→ **Action item**: Every line of the data below needs to be reproduced exactly.
*** Begin section ***
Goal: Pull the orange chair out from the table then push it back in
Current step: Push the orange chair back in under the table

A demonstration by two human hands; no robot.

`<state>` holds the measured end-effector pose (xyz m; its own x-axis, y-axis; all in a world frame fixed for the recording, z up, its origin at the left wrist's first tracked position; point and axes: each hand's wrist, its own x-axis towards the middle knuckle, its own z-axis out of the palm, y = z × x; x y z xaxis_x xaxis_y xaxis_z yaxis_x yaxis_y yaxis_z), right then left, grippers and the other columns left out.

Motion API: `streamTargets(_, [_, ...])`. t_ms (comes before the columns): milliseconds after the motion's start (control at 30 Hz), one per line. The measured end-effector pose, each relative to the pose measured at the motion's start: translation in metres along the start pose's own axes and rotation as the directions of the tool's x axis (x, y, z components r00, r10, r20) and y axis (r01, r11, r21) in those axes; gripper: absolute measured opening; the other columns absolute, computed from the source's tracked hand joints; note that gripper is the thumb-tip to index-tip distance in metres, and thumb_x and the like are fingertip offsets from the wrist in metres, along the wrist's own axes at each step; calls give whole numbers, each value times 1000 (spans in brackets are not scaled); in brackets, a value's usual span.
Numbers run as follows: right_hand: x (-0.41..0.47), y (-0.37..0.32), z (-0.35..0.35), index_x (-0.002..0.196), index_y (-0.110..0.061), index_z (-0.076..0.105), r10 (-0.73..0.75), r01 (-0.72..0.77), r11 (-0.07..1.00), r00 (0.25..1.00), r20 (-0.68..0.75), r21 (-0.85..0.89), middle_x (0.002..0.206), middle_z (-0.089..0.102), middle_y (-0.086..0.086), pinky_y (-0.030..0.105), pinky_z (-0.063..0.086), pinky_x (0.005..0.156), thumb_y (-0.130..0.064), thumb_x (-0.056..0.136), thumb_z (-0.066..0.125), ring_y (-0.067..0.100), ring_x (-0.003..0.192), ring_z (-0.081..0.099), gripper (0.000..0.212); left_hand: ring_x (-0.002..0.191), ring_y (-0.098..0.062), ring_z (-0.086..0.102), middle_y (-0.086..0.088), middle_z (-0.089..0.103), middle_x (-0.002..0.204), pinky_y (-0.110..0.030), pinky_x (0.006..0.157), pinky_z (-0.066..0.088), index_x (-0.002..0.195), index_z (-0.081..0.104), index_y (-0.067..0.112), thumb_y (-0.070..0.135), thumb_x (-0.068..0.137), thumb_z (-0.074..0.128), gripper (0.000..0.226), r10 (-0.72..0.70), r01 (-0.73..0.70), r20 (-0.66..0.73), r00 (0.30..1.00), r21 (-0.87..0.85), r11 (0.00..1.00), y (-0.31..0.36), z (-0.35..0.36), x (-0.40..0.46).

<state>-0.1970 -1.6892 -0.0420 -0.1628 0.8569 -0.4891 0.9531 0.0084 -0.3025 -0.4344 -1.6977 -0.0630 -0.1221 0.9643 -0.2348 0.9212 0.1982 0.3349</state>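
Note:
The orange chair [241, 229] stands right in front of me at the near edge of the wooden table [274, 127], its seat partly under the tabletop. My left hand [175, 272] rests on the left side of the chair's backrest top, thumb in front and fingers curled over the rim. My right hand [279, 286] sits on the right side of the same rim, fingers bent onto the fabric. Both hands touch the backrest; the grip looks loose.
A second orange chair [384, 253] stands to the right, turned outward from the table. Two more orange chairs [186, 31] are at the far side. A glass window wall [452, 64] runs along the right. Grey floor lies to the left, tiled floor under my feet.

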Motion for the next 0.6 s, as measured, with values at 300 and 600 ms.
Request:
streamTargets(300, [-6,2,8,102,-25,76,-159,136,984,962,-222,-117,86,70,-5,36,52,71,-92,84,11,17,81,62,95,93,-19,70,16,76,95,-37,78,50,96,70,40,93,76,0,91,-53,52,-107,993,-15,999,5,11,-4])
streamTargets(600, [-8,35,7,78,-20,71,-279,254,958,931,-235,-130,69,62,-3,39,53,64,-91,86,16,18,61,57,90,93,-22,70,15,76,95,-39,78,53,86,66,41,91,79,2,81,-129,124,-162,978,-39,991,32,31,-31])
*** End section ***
→ **Completed exercise**:
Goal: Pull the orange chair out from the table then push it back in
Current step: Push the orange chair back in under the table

A demonstration by two human hands; no robot.

`<state>` holds the measured end-effector pose (xyz m; its own x-axis, y-axis; all in a world frame fixed for the recording, z up, its origin at the left wrist's first tracked position; point and axes: each hand's wrist, its own x-axis towards the middle knuckle, its own z-axis out of the palm, y = z × x; x y z xaxis_x xaxis_y xaxis_z yaxis_x yaxis_y yaxis_z), right then left, grippers and the other columns left out.

Motion API: `streamTargets(_, [_, ...])`. t_ms (comes before the columns): milliseconds after the motion's start (control at 30 Hz), one per line. The measured end-effector pose, each relative to the pose measured at the motion's start: translation in metres along the start pose's own axes and rotation as the directions of the tool's x axis (x, y, z components r00, r10, r20) and y axis (r01, r11, r21) in those axes; gripper: absolute measured opening; the other columns absolute, computed from the source's tracked hand joints; note that gripper is the thumb-tip to index-tip distance in metres, and thumb_x and the like are fingertip offsets from the wrist in metres, along the wrist's own axes at each step; calls give whole numbers, each value times 1000 (spans in brackets are not scaled); in brackets, a value's usual span.
Numbers run as follows: right_hand: x (-0.41..0.47), y (-0.37..0.32), z (-0.35..0.35), index_x (-0.002..0.196), index_y (-0.110..0.061), index_z (-0.076..0.105), r10 (-0.73..0.75), r01 (-0.72..0.77), r11 (-0.07..1.00), r00 (0.25..1.00), r20 (-0.68..0.75), r21 (-0.85..0.89), middle_x (0.002..0.206), middle_z (-0.089..0.102), middle_y (-0.086..0.086), pinky_y (-0.030..0.105), pinky_z (-0.063..0.086), pinky_x (0.005..0.156), thumb_y (-0.130..0.064), thumb_x (-0.056..0.136), thumb_z (-0.066..0.125), ring_y (-0.067..0.100), ring_x (-0.003..0.192), ring_z (-0.081..0.099), gripper (0.000..0.212); left_hand: ring_x (-0.002..0.191), ring_y (-0.098..0.062), ring_z (-0.086..0.102), middle_y (-0.086..0.088), middle_z (-0.089..0.103), middle_x (-0.002..0.204), pinky_y (-0.110..0.030), pinky_x (0.006..0.157), pinky_z (-0.066..0.088), index_x (-0.002..0.195), index_z (-0.081..0.104), index_y (-0.067..0.112), thumb_y (-0.070..0.135), thumb_x (-0.068..0.137), thumb_z (-0.074..0.128), gripper (0.000..0.226), r10 (-0.72..0.70), r01 (-0.73..0.70), r20 (-0.66..0.73), r00 (0.30..1.00), r21 (-0.87..0.85), r11 (0.00..1.00), y (-0.31..0.36), z (-0.35..0.36), x (-0.40..0.46).

<state>-0.1970 -1.6892 -0.0420 -0.1628 0.8569 -0.4891 0.9531 0.0084 -0.3025 -0.4344 -1.6977 -0.0630 -0.1221 0.9643 -0.2348 0.9212 0.1982 0.3349</state>
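Note:
The orange chair [241, 229] stands right in front of me at the near edge of the wooden table [274, 127], its seat partly under the tabletop. My left hand [175, 272] rests on the left side of the chair's backrest top, thumb in front and fingers curled over the rim. My right hand [279, 286] sits on the right side of the same rim, fingers bent onto the fabric. Both hands touch the backrest; the grip looks loose.
A second orange chair [384, 253] stands to the right, turned outward from the table. Two more orange chairs [186, 31] are at the far side. A glass window wall [452, 64] runs along the right. Grey floor lies to the left, tiled floor under my feet.
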
Motion for the next 0.6 s, as measured, with values at 300 and 600 ms.
Request:
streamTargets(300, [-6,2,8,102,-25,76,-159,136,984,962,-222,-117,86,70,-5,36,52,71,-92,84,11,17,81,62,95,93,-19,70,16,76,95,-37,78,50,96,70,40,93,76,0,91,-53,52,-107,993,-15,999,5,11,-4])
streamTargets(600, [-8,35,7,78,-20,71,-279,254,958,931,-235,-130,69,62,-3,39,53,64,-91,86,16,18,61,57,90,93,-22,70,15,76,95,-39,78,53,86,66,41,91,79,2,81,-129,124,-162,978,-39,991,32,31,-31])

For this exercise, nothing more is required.